**Assignment:**
Below is a listing; write it out exactly and drop any images from it.

**Raw data:**
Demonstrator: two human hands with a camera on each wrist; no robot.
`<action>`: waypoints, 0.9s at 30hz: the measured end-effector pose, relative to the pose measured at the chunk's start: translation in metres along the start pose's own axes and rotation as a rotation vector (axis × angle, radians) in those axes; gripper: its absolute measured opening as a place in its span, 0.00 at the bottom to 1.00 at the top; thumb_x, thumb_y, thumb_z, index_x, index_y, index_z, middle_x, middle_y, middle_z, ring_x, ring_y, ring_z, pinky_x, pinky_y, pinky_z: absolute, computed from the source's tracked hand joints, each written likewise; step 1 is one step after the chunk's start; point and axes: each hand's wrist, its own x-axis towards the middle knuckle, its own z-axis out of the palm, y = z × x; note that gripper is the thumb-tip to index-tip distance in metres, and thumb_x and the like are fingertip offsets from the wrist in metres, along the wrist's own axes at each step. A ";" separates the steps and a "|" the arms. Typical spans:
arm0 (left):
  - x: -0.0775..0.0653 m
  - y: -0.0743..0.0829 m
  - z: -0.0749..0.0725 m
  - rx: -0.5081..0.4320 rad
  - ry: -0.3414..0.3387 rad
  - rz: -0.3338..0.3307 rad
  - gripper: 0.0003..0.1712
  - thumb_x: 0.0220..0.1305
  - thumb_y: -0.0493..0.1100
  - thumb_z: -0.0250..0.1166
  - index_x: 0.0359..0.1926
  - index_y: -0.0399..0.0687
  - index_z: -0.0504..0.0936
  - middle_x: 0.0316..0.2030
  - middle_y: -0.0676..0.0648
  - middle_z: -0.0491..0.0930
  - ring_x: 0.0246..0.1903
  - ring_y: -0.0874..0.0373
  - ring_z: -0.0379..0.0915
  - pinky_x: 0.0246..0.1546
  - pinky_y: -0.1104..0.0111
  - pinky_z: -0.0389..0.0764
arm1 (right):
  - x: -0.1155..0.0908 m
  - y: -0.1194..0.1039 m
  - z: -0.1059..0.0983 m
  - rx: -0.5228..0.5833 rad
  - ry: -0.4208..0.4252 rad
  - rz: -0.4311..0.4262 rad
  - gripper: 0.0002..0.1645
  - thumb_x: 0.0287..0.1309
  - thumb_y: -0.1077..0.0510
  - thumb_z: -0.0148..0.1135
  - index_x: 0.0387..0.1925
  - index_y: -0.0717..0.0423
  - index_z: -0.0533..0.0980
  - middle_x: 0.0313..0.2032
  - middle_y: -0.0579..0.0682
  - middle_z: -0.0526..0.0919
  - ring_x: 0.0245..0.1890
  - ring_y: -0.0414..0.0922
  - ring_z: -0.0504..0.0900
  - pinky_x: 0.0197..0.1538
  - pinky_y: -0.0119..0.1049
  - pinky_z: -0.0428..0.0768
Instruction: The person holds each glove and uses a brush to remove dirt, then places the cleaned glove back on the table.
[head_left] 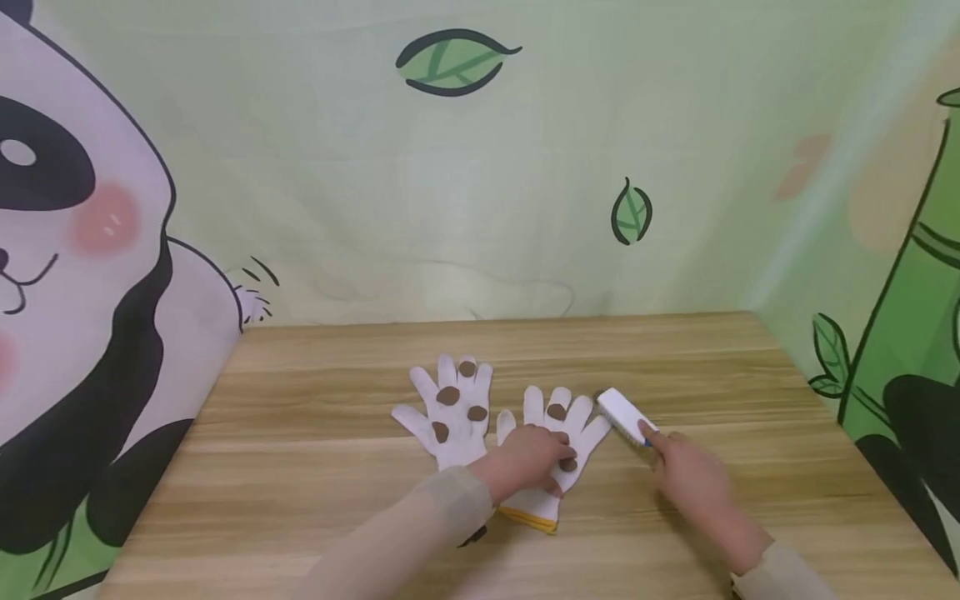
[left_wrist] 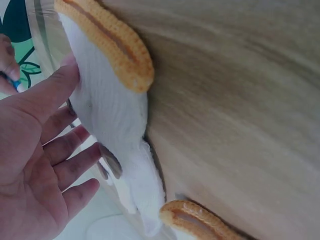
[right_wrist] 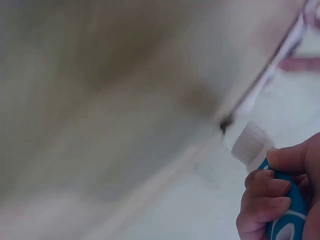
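Note:
Two white knit gloves with brown spots lie spread on the table, the left glove (head_left: pixel 459 442) and the right glove (head_left: pixel 538 502) with its orange cuff (left_wrist: pixel 135 65) toward me. My left hand (head_left: pixel 528 457) rests over the palm of the right glove. Seen from the left wrist, its fingers (left_wrist: pixel 77 165) are spread and loosely bent at the glove's surface. In my right hand (head_left: pixel 693 479) I grip a brush (head_left: pixel 624 414) by its blue and white handle (right_wrist: pixel 289 205). Its white bristles (right_wrist: pixel 250 144) face down, close to the outer fingertip of the right glove.
The wooden table (head_left: pixel 300 375) carries both gloves. A small dark object (right_wrist: pixel 226 123) lies behind the brush head, mostly hidden in the head view. Printed cloth walls with a panda (head_left: pixel 202 275) and green leaves (head_left: pixel 453 67) stand behind and beside the table.

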 end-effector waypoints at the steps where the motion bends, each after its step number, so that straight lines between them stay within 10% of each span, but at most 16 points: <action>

**Task output:**
Demonstrator: two human hands with a camera on each wrist; no robot.
`<action>`: waypoints, 0.9s at 30hz: the measured end-effector pose, relative to the pose measured at the chunk's start: translation in metres along the start pose's own axes and rotation as a rotation vector (axis × angle, radians) in those axes; gripper: its absolute measured opening as a place in its span, 0.00 at the bottom to 1.00 at the top; thumb_x, thumb_y, thumb_z, index_x, index_y, index_z, middle_x, middle_y, middle_z, ring_x, ring_y, ring_z, pinky_x, pinky_y, pinky_z: absolute, computed from the source's tracked hand joints, each written likewise; step 1 is one step after the chunk's start; point and axes: each hand's wrist, its own x-axis towards the middle knuckle, its own z-axis out of the palm, y = z × x; note that gripper is the thumb-tip to index-tip distance in metres, and thumb_x and the like are fingertip offsets from the wrist in metres, along the wrist's own axes at each step. A ";" separates the steps and a "|" the arms. Typical spans:
arm0 (left):
  - x: -0.0775..0.0653 m
  - y: -0.0743..0.0829 m
  - z: -0.0749..0.0725 m
  - rx: -0.5081..0.4320 rad
  - ry: -0.3414..0.3387 rad
  - rz: -0.3338..0.3307 rad
  - gripper: 0.0003..0.1712
  - thumb_x: 0.0220..0.1305
  - thumb_y: -0.0493..0.1100
  - thumb_z: -0.0250..0.1166
  - index_x: 0.0359..0.1926
  - index_y: -0.0399..0.0687
  - index_z: -0.0504..0.0936
  - middle_x: 0.0316..0.2030
  - middle_y: -0.0676..0.0648
  - middle_z: -0.0491..0.0930
  - ring_x: 0.0246..0.1903
  - ring_y: -0.0874..0.0373
  - ring_z: -0.0379..0.0915
  - pinky_x: 0.0246..0.1546
  - pinky_y: -0.1104..0.0111
  - pinky_z: -0.0389..0.0764
arm1 (right):
  - x: -0.1155..0.0908 m
  - y: -0.1194..0.1039 m
  - z: -0.1059..0.0983 m
  - rx: -0.5228..0.5833 rad
  - ry: -0.4208..0.4252 rad
  - rz: -0.4311..0.4262 rad
  - gripper: 0.0002..0.1645
  - thumb_x: 0.0287..0.1309
  - thumb_y: -0.1077..0.0510
  - thumb_z: -0.0148..0.1135
  - index_x: 0.0387..0.1925
  - index_y: -0.0717..0.0423
  - index_z: -0.0533..0.0980
  - middle_x: 0.0313..0.2032
  - middle_y: -0.0579..0.0682
  - middle_z: -0.0526..0.0919
  - ring_x: 0.0245..0.1890
  - ring_y: -0.0414..0.0922
  - ring_z: -0.0504..0.0900
  - pinky_x: 0.0197..0.1538
  - pinky_y: -0.0119..0.1049
  - pinky_z: -0.0428..0.0768
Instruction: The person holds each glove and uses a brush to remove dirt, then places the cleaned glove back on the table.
[head_left] 
[left_wrist] 
[right_wrist] 
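Note:
Two white knit gloves with brown spots lie spread on the table, the left glove (head_left: pixel 459 442) and the right glove (head_left: pixel 538 502) with its orange cuff (left_wrist: pixel 135 65) toward me. My left hand (head_left: pixel 528 457) rests over the palm of the right glove. Seen from the left wrist, its fingers (left_wrist: pixel 77 165) are spread and loosely bent at the glove's surface. In my right hand (head_left: pixel 693 479) I grip a brush (head_left: pixel 624 414) by its blue and white handle (right_wrist: pixel 289 205). Its white bristles (right_wrist: pixel 250 144) face down, close to the outer fingertip of the right glove.
The wooden table (head_left: pixel 300 375) carries both gloves. A small dark object (right_wrist: pixel 226 123) lies behind the brush head, mostly hidden in the head view. Printed cloth walls with a panda (head_left: pixel 202 275) and green leaves (head_left: pixel 453 67) stand behind and beside the table.
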
 end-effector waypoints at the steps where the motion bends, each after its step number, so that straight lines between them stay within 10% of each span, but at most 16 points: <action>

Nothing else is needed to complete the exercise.